Physically feel around in their bed (where they sleep). Is it dry and free of fecal matter? If not, replace their bedding and have an additional bedding supply readily available for that purpose. Eventually, they'll learn that they want their bed clean and that it isn't a restroom. Do this in other areas. If you're making a check and notice that one of their wonderful nest creations has been compromised with waste, remove it so that it doesn't send mixed signals about where is a good potty area.
As with most things, the issues on this topic have more to do with us and our responsible and active stewardship and not with them in what they do. That said, have reasonable expectations of wild animals that they do anything for us and recognize that some are faster at catching on than others. Still, I've found that most do reasonably well with urine, but often many don't feel when they leave their little fecal matter, "Belly Jellies," almost as though they just drop out. Those are relatively easy to stay on top of and easy to clean.

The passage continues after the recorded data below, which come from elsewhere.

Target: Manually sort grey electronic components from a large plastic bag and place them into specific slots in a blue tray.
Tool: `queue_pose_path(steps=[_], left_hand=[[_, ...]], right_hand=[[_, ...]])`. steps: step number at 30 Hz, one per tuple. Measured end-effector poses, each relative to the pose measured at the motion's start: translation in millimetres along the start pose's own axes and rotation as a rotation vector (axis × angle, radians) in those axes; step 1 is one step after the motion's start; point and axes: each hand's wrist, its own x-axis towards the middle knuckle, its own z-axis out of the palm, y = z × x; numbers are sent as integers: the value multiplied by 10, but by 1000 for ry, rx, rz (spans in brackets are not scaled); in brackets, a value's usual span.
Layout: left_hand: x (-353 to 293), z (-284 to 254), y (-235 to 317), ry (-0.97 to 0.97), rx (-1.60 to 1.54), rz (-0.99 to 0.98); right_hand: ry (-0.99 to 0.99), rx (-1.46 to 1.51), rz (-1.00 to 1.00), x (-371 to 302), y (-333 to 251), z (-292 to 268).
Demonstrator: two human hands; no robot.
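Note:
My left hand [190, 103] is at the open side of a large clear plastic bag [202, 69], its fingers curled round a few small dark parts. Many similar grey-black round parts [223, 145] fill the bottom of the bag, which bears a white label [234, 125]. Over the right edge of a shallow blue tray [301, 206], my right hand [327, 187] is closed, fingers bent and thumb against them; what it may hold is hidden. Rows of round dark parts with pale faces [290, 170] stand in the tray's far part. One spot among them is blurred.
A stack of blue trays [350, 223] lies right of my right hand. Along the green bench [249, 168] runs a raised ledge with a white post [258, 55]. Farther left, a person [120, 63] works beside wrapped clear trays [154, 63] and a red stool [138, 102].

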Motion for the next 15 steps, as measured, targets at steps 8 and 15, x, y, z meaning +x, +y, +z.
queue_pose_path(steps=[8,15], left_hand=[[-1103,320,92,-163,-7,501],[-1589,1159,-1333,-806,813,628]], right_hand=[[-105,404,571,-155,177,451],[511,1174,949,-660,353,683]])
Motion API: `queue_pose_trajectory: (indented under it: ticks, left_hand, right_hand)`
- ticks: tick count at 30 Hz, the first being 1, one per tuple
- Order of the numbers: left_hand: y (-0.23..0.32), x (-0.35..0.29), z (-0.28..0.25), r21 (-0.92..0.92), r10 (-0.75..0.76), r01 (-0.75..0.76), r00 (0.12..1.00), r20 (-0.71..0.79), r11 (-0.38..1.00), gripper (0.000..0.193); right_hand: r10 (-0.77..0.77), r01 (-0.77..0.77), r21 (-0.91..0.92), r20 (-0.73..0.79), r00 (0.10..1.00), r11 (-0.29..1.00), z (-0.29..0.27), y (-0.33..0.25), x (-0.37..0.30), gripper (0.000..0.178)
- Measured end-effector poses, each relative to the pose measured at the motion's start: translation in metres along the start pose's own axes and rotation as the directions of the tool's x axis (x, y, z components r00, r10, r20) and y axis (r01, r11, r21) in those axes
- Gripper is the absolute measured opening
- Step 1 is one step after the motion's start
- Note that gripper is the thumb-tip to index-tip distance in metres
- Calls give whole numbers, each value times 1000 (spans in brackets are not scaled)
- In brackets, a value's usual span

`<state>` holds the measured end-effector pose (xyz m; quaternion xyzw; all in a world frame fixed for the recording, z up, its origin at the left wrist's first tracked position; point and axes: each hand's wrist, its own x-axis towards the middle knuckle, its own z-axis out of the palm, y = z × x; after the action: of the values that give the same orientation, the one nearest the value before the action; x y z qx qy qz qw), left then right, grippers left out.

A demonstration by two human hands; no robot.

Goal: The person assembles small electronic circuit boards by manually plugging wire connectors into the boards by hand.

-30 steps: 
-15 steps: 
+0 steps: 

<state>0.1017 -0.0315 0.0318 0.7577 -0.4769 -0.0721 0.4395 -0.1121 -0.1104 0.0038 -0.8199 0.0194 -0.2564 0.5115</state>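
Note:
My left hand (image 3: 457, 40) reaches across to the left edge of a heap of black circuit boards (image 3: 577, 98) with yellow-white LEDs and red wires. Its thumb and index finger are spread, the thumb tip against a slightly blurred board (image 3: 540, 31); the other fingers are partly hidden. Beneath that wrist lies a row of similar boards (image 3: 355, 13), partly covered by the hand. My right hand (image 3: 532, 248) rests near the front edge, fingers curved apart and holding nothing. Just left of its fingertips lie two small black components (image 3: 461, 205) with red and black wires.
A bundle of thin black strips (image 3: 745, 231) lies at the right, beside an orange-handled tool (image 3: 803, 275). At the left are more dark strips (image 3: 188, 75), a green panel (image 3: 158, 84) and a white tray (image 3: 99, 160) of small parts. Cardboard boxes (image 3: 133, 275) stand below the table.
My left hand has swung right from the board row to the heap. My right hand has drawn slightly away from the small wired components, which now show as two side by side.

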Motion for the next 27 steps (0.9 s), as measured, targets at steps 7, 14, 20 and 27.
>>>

Cages or habitats should be cleaned frequently so that the cues they get from their environment don't tell them their whole habitat is a waste pan. My basic rule is that with one prairie dog, clean once a week, for two, clean every two days, for three, every other day, for four or more, daily. This will also depend on each person's habitat size, but overall this works best over time from a health and respiratory standpoint.
Be careful of what items you use in a waste area, assuming you don't utilize a drop-down pan. If using a designated litter box area, please make sure NOT to use traditional sand kitty litter or anything that contains chemicals, baking soda, other additives, or fine particulates that can cause anal gland impaction. Also, ensure that it doesn't have wood shavings or lots of dust that can cause urinary tract infections, compacted glands, skin, or respiratory issues over time.
Eventually, with consistent routines established over time, it is not uncommon for a pet prairie dog to learn to sleep in bed with its caretaker overnight, get up, and return to its cage to use the litter box as needed. It is always recommended that close supervision and prairie dog-proofing safety measures to account for potential falls, accidents, dental trauma, and more are entirely in place before making this giant leap.